Look below for the line containing "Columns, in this"; from there through the line containing "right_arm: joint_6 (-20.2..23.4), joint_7", both lines included, please set down each line exactly and nothing else.

==*==

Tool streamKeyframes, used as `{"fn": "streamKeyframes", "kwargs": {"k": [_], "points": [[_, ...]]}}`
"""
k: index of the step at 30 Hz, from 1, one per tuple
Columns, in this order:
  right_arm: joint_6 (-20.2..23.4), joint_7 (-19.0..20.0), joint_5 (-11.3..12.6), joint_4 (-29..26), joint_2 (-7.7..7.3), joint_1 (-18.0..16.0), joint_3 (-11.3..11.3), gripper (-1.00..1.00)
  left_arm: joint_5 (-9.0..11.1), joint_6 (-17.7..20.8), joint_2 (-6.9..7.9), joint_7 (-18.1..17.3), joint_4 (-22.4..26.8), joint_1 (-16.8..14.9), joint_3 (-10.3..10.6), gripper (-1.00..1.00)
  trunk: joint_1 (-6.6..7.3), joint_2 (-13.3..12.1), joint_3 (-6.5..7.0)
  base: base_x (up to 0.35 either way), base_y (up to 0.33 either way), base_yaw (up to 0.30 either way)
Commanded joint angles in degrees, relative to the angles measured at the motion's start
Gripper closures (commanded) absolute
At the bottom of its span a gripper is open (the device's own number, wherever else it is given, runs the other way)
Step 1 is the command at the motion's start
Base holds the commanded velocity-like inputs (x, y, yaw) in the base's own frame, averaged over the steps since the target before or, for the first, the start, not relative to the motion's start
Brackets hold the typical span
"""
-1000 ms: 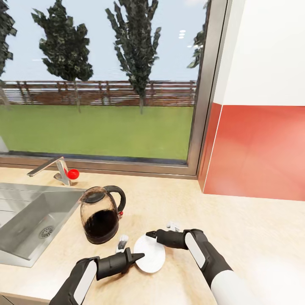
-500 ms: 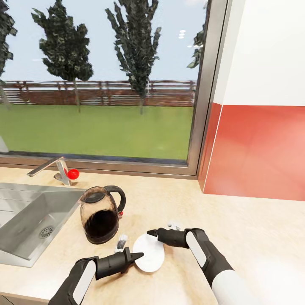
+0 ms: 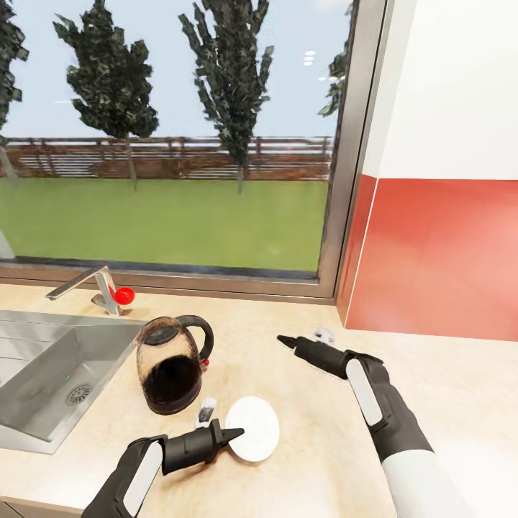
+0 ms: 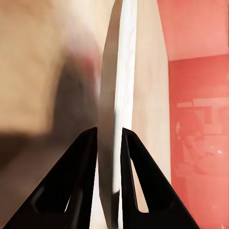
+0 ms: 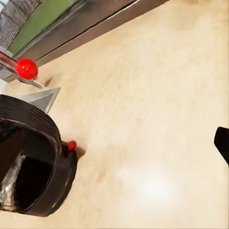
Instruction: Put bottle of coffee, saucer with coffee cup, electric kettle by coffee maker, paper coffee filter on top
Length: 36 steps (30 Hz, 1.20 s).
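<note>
White and thin, the saucer point(image 3: 252, 429) lay on the pale counter point(image 3: 446, 388) in the head view, its near-left rim clamped by the left claw point(image 3: 232, 435), whose arm reached in from the lower left. The electric kettle point(image 3: 171, 364), glass-bodied and dark inside, stood just beyond and to the left of the saucer, between it and the sink point(image 3: 43, 374). The right claw point(image 3: 286, 342) hovered well apart from the saucer, up and to the right, pointing toward the window point(image 3: 165, 137); whether its fingers were apart could not be told here. The left arm was plainly the nearer one to the saucer. In the left wrist view the saucer point(image 4: 117, 109) appeared edge-on, running straight away between the two dark fingers point(image 4: 86, 157), which were closed on it from both faces. In the right wrist view the kettle point(image 5: 33, 162) sat on the counter point(image 5: 157, 119) with its red switch point(image 5: 71, 145) showing; one fingertip point(image 5: 222, 143) peeked in at the edge, leaving that claw's state uncertain.
</note>
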<state>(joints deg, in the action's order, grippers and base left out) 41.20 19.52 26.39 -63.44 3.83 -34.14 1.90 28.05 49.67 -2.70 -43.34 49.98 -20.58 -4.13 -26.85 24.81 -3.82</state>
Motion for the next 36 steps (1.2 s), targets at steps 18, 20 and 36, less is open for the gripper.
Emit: {"fn": "streamKeyframes", "kwargs": {"k": [18,20,36], "points": [[0.4,0.3,0.0,-12.7,-4.0,0.0,0.3,-1.0,0.9,0.5,0.23,-1.5,1.0,-0.6,-0.3,1.0,-0.04,0.1,-0.13,-0.052,0.002,0.0],[0.4,0.3,0.0,-12.7,-4.0,0.0,0.3,-1.0,0.9,0.5,0.24,-1.6,1.0,-0.6,-0.4,1.0,-0.04,0.1,-0.13,-0.327,0.068,0.0],[0.4,0.3,-0.1,-12.6,-3.91,0.0,0.3,-1.0,4.2,0.5,1.94,-1.6,1.0,-0.5,-0.3,1.0,-0.04,0.1,-0.13,-0.333,0.134,0.0]]}}
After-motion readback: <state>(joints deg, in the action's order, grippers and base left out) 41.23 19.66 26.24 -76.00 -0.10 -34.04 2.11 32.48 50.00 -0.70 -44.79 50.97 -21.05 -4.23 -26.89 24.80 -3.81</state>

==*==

▶ [Result for this task]
Columns, in this order:
  right_arm: joint_6 (-20.2..23.4), joint_7 (-19.0..20.0), joint_5 (-11.3..12.6), joint_4 (-29..26), joint_2 (-7.7..7.3), joint_1 (-18.0..16.0), joint_3 (-11.3..11.3), gripper (-1.00..1.00)

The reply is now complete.